Because I’m working on my own, but expecting to work with others in the future, the first thing I did with her existing source code was to put it into “git”. (Maybe it’s because git isn’t as obtrusive as something like ClearCase where you have to check things out, I haven’t found any decent Eclipse plug-ins for git.) As well as learning git, nutch, lucene and solr (not to mention the technologies they depend on, like Hadoop), I’m also learning a bit about making a build environment in ant.

All in all, it’s fun and interesting work, and whether the company fizzles out or grows to a hundred employees, it’s going to be a great learning and growth opportunity for me. And hell, even if it sucked as much as my last job (which it doesn’t) it would be better than unemployment.

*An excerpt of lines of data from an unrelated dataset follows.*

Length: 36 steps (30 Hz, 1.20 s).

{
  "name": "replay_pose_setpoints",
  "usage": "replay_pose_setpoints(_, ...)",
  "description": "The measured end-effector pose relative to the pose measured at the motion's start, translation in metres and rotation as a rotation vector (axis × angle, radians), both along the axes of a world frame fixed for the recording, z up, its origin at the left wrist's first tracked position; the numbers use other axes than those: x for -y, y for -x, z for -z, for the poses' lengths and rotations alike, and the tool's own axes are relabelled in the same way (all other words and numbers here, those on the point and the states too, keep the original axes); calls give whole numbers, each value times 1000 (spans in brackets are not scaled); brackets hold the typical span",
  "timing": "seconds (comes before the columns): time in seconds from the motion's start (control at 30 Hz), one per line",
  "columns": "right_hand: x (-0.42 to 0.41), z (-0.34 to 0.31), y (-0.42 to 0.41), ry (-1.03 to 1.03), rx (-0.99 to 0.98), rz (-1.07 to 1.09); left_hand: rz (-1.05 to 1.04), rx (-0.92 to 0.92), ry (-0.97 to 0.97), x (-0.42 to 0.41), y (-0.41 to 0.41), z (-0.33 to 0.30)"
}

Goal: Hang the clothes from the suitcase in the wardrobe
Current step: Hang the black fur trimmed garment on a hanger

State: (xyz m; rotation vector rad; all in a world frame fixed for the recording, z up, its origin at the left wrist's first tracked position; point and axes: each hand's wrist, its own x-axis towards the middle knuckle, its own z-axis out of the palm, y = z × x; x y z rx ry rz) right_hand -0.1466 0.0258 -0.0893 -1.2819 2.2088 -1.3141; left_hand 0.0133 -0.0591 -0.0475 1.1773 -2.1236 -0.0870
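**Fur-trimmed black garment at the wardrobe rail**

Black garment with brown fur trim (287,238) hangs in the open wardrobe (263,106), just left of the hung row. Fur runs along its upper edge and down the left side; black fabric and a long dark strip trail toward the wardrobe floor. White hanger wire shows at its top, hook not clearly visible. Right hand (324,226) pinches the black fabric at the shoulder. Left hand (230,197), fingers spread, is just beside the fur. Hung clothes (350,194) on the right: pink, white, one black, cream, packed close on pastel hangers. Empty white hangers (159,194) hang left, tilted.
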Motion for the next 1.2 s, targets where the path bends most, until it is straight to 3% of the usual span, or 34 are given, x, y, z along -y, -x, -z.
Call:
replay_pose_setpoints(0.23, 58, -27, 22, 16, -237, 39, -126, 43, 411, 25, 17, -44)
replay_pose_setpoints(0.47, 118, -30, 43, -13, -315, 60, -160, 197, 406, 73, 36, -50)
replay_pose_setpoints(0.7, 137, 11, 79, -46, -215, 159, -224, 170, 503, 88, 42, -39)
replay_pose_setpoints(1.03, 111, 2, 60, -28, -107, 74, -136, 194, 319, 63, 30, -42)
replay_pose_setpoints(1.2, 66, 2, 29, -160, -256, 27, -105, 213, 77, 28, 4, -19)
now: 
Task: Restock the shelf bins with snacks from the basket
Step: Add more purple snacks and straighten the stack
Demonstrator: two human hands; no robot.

How not to drum up business

There is a business here in Rochester that needs a lesson how to do business. I’m not going to give them the exposure (or Google rank) of putting their name here, but their name sounds a little like “Cock fire”. The business they are in is something that is actually of interest to me, something I currently use, and something that I recently solicited quotes from numerous companies in the business by going to a site that collects your requirements and sends them to registered providers. It’s also a business that members of a Linux Users Group, such as our own Linux Users Group of Rochester (LUGOR) might be more likely than the general public to want to do business with.

But “Cock fire”, instead of waiting for requests for quotes, or introducing themselves to the LUGOR group as a peer or contributor, instead decided to somehow mine our mailing list for email addresses, and then individually spammed the members of the list. When I got mine, I actually thought it was somehow related to my earlier request for quotes, until I realized that they’d sent it to both of the email addresses I’ve subscribed to the mailing list, not just the one I’d used in the RFQ. And then somebody else on the list mentioned that they’d gotten this spam to an address that they *only* use for the LUGOR list, and several other members piped up that they’d also gotten spammed, so we figured out what they’d done.

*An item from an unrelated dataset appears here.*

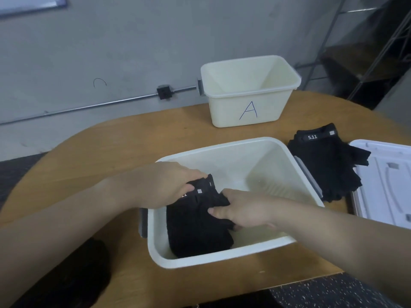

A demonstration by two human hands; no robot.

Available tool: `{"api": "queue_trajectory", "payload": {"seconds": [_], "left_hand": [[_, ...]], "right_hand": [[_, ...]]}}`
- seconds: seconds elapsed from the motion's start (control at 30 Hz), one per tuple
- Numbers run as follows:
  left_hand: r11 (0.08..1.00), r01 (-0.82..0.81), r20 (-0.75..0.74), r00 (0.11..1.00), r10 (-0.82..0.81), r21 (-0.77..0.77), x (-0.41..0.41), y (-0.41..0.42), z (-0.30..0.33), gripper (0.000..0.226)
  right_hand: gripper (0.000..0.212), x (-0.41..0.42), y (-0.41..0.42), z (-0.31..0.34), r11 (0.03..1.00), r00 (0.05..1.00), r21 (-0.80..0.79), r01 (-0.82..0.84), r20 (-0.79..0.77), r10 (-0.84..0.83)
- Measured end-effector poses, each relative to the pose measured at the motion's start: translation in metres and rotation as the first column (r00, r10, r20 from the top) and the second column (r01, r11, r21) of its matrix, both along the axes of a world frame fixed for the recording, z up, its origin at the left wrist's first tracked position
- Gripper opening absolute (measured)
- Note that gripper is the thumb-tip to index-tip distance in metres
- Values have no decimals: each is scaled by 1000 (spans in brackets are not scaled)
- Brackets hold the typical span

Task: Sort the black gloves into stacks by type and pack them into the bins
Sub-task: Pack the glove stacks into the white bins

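A rounded wooden surface (138,138) is seen spanning most of the view, with a grey wall behind it. At its near middle a large white bin (224,258) is set, its grey side handles showing at left and right. A stack of black gloves (198,232) is held inside this bin, against its left wall. The cuff end of the stack, at the far side, is gripped by the left hand (169,185), whose fingers and thumb are curled round it. The right edge of the stack is pinched by the right hand (242,211), with the thumb laid on top and the fingers tucked underneath. At the far right of the surface a smaller cream bin marked "A" (249,105) is placed, well apart from the near bin. A white lid (387,183) is laid at the right edge of the surface. Between this lid and the near bin a second stack of black gloves (327,163) is laid, its cuff label reading "5.11".
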State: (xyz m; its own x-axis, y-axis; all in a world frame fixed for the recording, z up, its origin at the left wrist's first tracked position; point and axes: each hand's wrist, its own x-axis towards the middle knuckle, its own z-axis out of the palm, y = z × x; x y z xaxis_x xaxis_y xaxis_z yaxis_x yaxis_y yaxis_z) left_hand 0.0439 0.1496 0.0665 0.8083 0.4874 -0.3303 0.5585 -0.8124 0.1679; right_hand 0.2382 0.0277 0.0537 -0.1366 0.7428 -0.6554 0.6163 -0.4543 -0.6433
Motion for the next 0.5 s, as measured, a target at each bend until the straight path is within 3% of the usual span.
{"api": "queue_trajectory", "payload": {"seconds": [0.3, 0.4, 0.5], "left_hand": [[1000, -22, -29, 999, 22, -16, -13, -21, 25, 46], [999, 25, 2, 1000, -25, 48, -3, -31, 48, 37], [994, 18, 50, 998, -23, 107, 23, -40, 83, 29]], "right_hand": [[51, 1, -41, 30, 961, 973, 205, -185, 174, 150], [45, 20, -59, 51, 910, 982, 396, -122, 182, 53], [32, 51, -75, 67, 762, 989, 647, 32, 89, -116]]}}
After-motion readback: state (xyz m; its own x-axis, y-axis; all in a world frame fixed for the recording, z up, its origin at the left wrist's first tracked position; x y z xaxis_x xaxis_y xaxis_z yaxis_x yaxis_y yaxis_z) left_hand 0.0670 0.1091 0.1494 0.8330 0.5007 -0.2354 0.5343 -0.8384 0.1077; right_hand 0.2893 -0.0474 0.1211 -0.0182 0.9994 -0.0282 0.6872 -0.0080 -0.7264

So well done, “Cock fire”. In spite of the fact that your product is actually $10 a month cheaper than what I currently pay your competitor, I’m not going to switch my existing use over, and neither am I going to recommend you to my current employer. Reap what you sow, assholes.

Update: I got a response from the email I sent them.

On behalf of [Cock fire] I would like to formally apologize for the e-mail marketing to your group. I was given 2 lists of e-mails from a Rochester Linux guru that said their group would be interested in Rochester based services. From the number of negative responses I have gotten back this was a mistake.

We have deleted all LUGOR e-mails and will not be in future communication. Please convey our apology to the group.

So it wasn’t his fault that they decided to spam, it was the fault of somebody who tempted him into it by giving him a list of email addresses. Oh, then that makes it all ok then? I don’t think so.